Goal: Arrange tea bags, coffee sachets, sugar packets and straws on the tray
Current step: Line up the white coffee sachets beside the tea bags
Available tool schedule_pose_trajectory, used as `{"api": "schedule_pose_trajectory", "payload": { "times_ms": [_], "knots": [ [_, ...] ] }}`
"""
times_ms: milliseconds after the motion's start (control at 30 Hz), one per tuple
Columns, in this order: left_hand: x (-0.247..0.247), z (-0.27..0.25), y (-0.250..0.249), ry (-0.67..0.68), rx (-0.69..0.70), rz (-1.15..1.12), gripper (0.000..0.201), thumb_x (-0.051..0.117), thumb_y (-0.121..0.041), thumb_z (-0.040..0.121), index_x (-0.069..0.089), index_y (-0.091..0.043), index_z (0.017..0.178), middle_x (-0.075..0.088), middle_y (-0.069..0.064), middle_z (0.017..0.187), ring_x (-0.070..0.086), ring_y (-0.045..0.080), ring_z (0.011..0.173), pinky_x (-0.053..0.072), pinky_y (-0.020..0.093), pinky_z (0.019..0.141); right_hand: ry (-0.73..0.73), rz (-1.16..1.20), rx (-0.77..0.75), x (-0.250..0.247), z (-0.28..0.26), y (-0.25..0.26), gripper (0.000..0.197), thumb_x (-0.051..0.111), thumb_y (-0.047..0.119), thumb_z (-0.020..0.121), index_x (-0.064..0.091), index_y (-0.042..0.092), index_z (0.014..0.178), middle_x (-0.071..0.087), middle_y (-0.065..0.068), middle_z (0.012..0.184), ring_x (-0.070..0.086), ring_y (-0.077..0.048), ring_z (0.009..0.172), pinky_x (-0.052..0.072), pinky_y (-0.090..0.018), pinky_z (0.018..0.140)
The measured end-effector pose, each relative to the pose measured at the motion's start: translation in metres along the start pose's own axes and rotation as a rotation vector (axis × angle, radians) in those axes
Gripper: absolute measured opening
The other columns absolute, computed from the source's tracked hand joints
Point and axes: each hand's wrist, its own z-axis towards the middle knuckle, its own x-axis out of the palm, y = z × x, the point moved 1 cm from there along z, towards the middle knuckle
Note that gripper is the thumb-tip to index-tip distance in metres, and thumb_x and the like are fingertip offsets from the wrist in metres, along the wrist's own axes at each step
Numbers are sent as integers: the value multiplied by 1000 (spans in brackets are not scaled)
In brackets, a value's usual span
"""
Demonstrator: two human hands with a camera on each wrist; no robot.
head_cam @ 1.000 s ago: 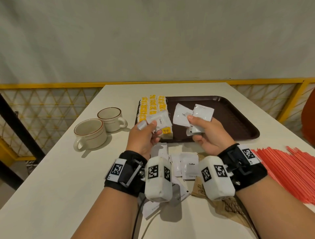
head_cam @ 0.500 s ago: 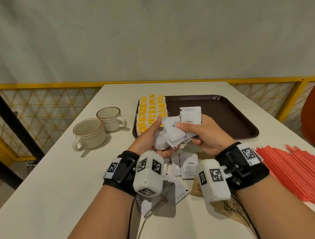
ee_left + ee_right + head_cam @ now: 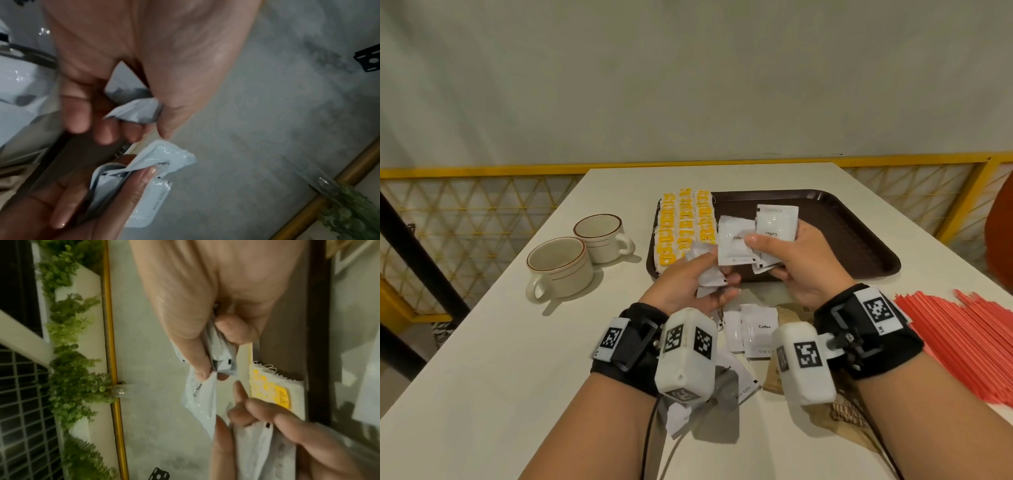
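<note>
Since a moment ago, the two hands are being held a little apart again, and the white packets are being fanned out higher over the tray (image 3: pixel 859 240).

Coffee sachets (image 3: pixel 753 240) are being pinched between the thumb and curled fingers of the right hand (image 3: pixel 804 263), above the near edge of the tray. More white sachets (image 3: pixel 709 270) are being gripped in the curled fingers of the left hand (image 3: pixel 688 287); how many cannot be told, since they are being crumpled and partly covered.

"Coffee" is being shown on the held packets and on loose packets (image 3: pixel 760 329) lying on the table (image 3: pixel 500 359), partly hidden by the wrist cameras. Tea bags (image 3: pixel 685 226) with yellow labels are lying in rows on the tray's left side; their writing is too small to read. Red straws (image 3: pixel 962 335) are lying on the table at the right, cut off by the edge. Two cups (image 3: pixel 578 253) are standing left of the tray.
</note>
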Motion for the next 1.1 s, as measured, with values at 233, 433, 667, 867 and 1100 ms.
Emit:
{"api": "schedule_pose_trajectory", "payload": {
  "times_ms": [233, 433, 667, 867, 1100],
  "knots": [
    [-5, 2, -3, -23, 103, -82, 39, 72, -35, 66, 66, -9, 95, 62, 8, 82, 56, 14, 64, 52, 22, 56, 37, 116, 113, 4, 0, -6, 25, 68, 2, 82, 61, 2, 106, 67, -17, 97, 55, -11, 57, 28, -15, 34],
    [0, -4, 1, -27, 171, 74, 14, 67, -24, 83, 70, -15, 94, 72, 9, 91, 65, 22, 85, 50, 33, 77, 125, -6, 112, 11, -7, -8, 24, 70, 5, 82, 64, 5, 105, 69, -5, 82, 57, -3, 51, 34, -14, 37],
    [-6, 6, -5, -171, 225, -114, 11, 51, -2, 93, 61, 0, 88, 69, 14, 81, 68, 23, 78, 54, 36, 81, 190, 2, 182, 12, -9, -6, 21, 66, 11, 87, 64, 7, 108, 69, -6, 82, 63, -13, 66, 29, -15, 36],
    [-7, 2, -6, -122, 345, 162, 14, 67, -10, 86, 61, -18, 96, 61, 5, 72, 54, 12, 57, 49, 28, 61, 314, -134, 204, 15, -15, -1, 24, 70, 8, 83, 65, 13, 106, 68, -2, 73, 60, -13, 55, 37, -15, 35],
    [-5, 3, -5, -166, 418, 198, 26, 78, -12, 69, 67, -22, 90, 63, 16, 95, 61, 31, 86, 52, 46, 81, 353, -138, 214, 18, -17, -4, 23, 69, 9, 84, 61, 5, 105, 64, -3, 68, 59, -10, 50, 37, -15, 34]
  ]
}}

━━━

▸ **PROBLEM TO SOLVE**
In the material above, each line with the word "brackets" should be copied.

▸ **ANSWER TO THIS TASK**
Numbers are sent as integers: the value multiplied by 1000 (spans in brackets are not scaled)
In brackets, a value's usual span

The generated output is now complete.